Being beaten by a teacher was a very complicated affair for a number of reasons
  • After tasting 10 of the juiciest ones you were expected to thank the gentleman for his efforts. Never mind that your backside feels like a volcano has just erupted on it. The last thing you wanted to do to the sadistic bastard was thank him for trying to split your skin. The things you wanted to say to him were not likely to be the printable kind. But thank him you did. And if you failed to do this with effusive gratitude and conviction your ass was grass because you'd be caned again for ingratitude.
  • While being beaten, you were expected to touch your toes and remain as still as Lot's wife as mahogany cracked into your young bottom. Naturally, this was impossible, because immediately that cane touched your behind no power on earth could keep you from jerking upright and grabbing your bottom with both hands, doing your best to rip out said bottom.
  • A teacher whose name is lost in the mists of time had a novel way of punishment. Armed with the knowledge of this reflex, he'd ask you to bend over with your head just under the desk. With the first stroke you would of course rise but with the desk in place you'd knock your head against the sturdy desk and your head would bounce back down. After ten of the finest you would emerge with your hands trying to decide which to hold the stinging bottom and which the stinging head
  • I remember a boy of mine, Tito we'll call him, who objected to being caned on one occasion, and in a fit of genius stuffed an exercise book down the back of his shorts. When show time came Tito bent over duly and without further ado the cane rose in the air and came down with a whoosh. I can't quite describe the sound that resulted but it was very close to a sonic boom, and those of us who were not paying attention dived to the floor, thinking a bomb had gone off. Tito was speedily relieved of his book and justice was dispensed
  • Then there was the time a smart alec stuffed his shorts with the sponge whose duties were dusting the board. Again he bent over and the cane rose and descended with sudden and sickening violence. The teacher administering this used to literally put his back into it. The cane landed on the back of the shorts with a muffled whumph! and the air was filled with an explosion of chalk dust
  • 'Cruel and unusual punishment' is a term I learned when our GHC teacher arrived one day to impart knowledge into unwilling minds armed with his books, notes and his Mini's fan belt draped casually over his his right shoulder. The dubious distinction of being the pioneer with the fanbelt fell upon me for sneezing too loudly. It was the beginning of the firm grasp I had in physics in my secondary years because I discovered that unlike a traditional cane which only made contact with part of its length (due to it's being straight) a fan belt is an altogether different beast. It's flexibility allows it to curve 100% around your bottom and deliver 100% of its payload accurately into your backside. It also had these little ridges that made sure that the force was dissipated completely to young backsides, leaving a perfect unbroken line of agony clear across your backside. After the first stroke the pleading I made left few observers in doubt that I could have talked Pharaoh out of freeing the Egyptians and hooking them up with chariots and money.
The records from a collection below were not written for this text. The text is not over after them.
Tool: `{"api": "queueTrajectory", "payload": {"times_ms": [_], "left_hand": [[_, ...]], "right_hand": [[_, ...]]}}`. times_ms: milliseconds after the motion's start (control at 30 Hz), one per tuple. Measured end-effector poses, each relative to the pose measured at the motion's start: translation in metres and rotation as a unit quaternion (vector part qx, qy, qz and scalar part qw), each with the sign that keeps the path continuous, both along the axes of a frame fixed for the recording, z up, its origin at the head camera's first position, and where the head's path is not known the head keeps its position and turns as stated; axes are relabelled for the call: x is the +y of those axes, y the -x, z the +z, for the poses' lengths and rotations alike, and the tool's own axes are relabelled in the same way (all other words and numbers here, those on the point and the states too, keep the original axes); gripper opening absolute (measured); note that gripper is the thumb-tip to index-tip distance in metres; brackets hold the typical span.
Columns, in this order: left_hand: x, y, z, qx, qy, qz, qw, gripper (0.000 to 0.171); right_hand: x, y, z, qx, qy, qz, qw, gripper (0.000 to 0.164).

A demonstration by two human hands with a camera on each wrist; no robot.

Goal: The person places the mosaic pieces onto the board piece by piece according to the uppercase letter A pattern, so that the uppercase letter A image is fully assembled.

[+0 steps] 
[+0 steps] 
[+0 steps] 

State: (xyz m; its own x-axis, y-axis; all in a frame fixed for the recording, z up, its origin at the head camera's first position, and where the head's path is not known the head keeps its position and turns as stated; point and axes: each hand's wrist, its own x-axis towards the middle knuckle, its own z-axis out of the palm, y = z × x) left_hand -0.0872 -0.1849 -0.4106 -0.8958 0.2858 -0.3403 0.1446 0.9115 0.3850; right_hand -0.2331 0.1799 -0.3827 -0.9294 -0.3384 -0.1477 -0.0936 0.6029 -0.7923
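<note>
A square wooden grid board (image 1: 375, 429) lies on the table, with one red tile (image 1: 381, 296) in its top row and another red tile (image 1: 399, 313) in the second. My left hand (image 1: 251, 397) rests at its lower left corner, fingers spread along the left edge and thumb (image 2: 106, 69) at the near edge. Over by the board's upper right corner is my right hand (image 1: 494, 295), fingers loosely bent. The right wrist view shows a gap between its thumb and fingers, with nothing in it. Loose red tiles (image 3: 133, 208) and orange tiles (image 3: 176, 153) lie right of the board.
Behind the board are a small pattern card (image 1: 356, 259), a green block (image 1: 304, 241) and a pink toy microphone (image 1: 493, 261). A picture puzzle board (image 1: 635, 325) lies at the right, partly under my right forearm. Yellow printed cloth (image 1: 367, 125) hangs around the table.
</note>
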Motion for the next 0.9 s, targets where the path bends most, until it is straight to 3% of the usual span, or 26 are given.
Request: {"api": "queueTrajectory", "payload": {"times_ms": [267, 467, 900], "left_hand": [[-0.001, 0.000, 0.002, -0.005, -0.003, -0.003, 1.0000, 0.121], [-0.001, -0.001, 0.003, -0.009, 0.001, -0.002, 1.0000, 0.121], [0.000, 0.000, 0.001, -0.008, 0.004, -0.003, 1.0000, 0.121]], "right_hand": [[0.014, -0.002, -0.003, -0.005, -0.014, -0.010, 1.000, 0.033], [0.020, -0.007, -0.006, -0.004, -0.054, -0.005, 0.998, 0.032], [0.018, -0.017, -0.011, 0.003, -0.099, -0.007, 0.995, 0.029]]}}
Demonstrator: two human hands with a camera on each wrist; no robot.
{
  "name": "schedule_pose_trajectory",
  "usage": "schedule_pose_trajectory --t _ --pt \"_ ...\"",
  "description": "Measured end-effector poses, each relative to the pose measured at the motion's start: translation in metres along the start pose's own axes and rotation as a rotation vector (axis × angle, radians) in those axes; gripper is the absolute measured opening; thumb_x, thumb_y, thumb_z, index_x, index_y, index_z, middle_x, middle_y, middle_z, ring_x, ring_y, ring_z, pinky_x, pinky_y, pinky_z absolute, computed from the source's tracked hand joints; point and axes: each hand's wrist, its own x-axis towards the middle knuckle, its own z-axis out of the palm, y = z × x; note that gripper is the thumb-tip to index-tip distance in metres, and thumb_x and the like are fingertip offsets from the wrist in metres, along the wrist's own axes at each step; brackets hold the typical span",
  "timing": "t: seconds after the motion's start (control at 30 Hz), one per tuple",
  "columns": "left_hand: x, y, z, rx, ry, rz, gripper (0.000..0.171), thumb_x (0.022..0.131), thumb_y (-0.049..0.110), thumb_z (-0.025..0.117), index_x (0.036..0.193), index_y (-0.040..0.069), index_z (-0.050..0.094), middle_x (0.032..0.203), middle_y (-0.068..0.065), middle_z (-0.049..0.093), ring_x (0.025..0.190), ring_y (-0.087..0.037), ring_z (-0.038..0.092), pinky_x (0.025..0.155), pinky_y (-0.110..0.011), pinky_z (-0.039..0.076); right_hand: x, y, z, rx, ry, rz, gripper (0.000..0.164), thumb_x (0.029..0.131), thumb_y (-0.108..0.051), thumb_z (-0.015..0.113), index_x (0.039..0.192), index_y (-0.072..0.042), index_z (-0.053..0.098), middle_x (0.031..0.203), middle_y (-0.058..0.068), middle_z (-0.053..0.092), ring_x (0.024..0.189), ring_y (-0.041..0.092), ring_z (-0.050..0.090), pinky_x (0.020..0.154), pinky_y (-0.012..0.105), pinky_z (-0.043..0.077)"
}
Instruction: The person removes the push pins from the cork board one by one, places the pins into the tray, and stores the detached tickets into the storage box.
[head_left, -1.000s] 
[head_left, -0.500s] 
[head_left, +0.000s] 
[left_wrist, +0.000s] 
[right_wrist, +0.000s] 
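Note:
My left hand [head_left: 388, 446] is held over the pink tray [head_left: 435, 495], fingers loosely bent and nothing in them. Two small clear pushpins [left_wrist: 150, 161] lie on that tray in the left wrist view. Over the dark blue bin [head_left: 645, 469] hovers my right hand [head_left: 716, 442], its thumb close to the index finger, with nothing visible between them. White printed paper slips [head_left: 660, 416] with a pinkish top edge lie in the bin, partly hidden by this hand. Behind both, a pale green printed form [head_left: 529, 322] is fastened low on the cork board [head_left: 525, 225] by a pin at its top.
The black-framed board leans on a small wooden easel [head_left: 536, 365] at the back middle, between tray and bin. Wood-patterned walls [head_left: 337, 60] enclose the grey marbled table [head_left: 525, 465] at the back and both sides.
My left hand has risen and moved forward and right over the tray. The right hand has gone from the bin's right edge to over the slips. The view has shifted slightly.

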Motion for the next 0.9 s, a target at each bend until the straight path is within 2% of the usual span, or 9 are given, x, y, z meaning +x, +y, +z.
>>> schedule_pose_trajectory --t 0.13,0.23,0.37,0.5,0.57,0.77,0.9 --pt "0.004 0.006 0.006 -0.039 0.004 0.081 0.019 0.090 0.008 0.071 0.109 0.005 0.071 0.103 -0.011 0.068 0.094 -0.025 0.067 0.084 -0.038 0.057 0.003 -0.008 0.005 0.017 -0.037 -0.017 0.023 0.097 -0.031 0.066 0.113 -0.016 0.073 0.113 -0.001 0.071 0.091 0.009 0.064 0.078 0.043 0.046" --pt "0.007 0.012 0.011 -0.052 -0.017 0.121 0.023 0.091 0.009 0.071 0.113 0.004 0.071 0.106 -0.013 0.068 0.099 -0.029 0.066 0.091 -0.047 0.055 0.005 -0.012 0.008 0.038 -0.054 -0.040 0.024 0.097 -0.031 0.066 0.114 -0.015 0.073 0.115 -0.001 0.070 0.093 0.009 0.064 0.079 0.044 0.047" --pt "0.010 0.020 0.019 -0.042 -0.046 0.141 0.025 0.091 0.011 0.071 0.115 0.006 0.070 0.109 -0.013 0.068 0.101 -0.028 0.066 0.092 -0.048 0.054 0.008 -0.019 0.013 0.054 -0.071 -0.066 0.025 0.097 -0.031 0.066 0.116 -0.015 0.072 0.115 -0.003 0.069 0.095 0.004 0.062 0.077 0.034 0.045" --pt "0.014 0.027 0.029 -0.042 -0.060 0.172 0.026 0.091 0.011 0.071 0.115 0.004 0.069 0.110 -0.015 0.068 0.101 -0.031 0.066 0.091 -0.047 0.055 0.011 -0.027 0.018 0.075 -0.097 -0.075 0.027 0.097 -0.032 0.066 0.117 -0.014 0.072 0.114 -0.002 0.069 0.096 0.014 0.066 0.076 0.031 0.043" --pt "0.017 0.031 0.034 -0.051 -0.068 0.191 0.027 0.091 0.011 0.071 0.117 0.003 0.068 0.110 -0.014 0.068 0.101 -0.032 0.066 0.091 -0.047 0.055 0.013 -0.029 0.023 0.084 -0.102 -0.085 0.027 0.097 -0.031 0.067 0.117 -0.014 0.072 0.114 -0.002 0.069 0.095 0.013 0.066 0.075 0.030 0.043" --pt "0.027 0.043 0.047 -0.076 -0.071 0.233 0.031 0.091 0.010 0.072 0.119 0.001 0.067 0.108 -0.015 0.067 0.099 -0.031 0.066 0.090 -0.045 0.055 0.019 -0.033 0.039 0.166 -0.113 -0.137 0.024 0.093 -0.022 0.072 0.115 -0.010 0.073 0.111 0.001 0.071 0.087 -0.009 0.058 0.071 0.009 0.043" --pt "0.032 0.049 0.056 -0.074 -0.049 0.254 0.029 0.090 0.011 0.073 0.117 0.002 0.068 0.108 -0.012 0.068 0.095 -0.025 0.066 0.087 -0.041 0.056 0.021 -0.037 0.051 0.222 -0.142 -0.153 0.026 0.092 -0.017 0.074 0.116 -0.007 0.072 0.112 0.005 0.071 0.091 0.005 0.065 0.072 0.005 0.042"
  • It was once, and only once when I tried to be a man and take it without flinching. The teacher grunted, huffed and puffed and ten strokes later lowered his cane and looked at me, sweating with the effort. The blank look on my face seemed to stir him to rage. "Ooooooh! Clearly that was not enough, eh?" I tried to quickly burst into howls of agony (which wasn't too hard) but it was too late. The bull had seen it's red cloak. I took an extra 15 (with suitable sound effects) for my bravado
  • Am also reminded of a cat we'll name Ben who objected one day to receiving the attentions of the fan belt. Used to this objections the GHC teacher smiled tolerantly and reached out for the back of Ben's shorts. In a show of spirit Ben dodged and attempted to dive under a desk. In his panic Ben failed to notice that on the other side of the desk was produce of East African Portland Cement that had been cured and matured years ago. Ben's head collided with the wall with the sound of thunder, displacing the classroom foundation by some five inches.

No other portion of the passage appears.